So, the DMA exists as a strategy to improve the situation for users and service providers alike by building a healthier dynamic ecosystem for communication apps; encouraging products to win by producing the best quality product rather than the biggest network. To quote Cédric O (Secretary of State for the Digital Sector of France), the strategy of the legislation came from Washington advice to address the anticompetitive behaviour of the gatekeepers “not by breaking them up… but by breaking them open.” By requiring the gatekeepers to open their APIs, the door has at last been opened to give users the option to pick whatever service they prefer to use, to choose who they trust with their data and control their conversations as they wish - without losing the ability to talk to their wider audience.

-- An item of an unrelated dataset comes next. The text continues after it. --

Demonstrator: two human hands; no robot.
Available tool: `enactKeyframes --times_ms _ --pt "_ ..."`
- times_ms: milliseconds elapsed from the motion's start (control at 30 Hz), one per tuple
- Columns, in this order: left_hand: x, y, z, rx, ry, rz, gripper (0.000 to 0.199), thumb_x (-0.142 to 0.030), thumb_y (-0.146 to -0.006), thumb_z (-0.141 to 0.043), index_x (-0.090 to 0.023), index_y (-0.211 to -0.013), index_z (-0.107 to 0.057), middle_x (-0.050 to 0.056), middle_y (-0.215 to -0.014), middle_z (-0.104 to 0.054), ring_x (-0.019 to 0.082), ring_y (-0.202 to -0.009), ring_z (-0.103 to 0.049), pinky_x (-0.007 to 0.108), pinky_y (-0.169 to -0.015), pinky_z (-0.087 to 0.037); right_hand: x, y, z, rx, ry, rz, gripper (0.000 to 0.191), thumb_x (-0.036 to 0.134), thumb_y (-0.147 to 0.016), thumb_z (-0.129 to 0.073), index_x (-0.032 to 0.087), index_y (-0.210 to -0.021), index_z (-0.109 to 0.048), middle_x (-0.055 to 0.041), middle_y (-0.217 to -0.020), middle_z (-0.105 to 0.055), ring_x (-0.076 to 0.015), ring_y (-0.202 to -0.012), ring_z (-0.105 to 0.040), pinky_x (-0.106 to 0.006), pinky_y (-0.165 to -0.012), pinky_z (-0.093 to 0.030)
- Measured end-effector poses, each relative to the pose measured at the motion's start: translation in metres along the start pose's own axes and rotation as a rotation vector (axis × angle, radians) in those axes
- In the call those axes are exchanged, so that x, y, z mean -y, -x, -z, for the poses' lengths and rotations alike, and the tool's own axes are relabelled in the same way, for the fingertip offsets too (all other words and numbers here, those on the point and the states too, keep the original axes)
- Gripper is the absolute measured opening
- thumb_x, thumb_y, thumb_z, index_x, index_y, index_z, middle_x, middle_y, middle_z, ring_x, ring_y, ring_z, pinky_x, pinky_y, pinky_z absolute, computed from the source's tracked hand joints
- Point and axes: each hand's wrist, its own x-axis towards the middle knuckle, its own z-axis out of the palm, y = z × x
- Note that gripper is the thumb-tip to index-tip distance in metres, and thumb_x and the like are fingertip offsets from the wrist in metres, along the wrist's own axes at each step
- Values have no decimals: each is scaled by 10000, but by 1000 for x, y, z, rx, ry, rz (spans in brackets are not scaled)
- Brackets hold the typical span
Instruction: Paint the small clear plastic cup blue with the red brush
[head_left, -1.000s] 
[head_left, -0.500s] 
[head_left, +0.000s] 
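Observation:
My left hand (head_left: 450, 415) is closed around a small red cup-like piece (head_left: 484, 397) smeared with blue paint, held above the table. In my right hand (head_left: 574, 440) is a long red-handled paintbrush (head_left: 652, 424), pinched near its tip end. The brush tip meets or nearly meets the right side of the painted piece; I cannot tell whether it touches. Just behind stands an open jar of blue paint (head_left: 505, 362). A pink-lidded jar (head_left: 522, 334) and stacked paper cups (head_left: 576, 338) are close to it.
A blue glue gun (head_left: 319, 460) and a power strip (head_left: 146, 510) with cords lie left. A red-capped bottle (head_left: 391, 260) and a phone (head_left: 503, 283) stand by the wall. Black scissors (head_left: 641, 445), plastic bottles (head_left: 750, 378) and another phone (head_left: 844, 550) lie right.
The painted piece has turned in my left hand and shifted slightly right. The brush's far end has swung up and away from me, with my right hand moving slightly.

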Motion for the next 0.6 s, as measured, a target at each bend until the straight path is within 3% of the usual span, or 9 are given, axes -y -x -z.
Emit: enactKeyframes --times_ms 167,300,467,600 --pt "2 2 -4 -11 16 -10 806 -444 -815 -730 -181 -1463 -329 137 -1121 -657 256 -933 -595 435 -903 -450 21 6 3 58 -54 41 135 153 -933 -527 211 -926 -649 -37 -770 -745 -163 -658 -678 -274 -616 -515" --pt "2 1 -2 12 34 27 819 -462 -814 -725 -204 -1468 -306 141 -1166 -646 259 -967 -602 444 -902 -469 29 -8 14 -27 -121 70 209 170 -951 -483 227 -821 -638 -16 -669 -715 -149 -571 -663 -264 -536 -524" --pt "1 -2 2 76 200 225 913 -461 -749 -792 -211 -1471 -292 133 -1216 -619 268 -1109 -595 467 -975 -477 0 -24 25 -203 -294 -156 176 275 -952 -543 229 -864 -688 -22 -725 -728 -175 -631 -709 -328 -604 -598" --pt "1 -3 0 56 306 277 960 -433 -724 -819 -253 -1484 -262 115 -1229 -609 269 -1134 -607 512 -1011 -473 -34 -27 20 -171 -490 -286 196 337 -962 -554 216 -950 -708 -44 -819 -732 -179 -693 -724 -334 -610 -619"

However, something as groundbreaking as this is never going to be completely straightforward. Of course while some basic use cases (i.e. non-E2EE chat) are easy to implement, they initially may not have a UX as smooth as a closed network which has ingested all your address book; and other use cases(eg E2EE support) may require some compromises at first. It’s up to the industry to figure out how to make the most of that challenge, and how to do it in a way which minimises the impact on privacy - especially for end-to-end encrypted services.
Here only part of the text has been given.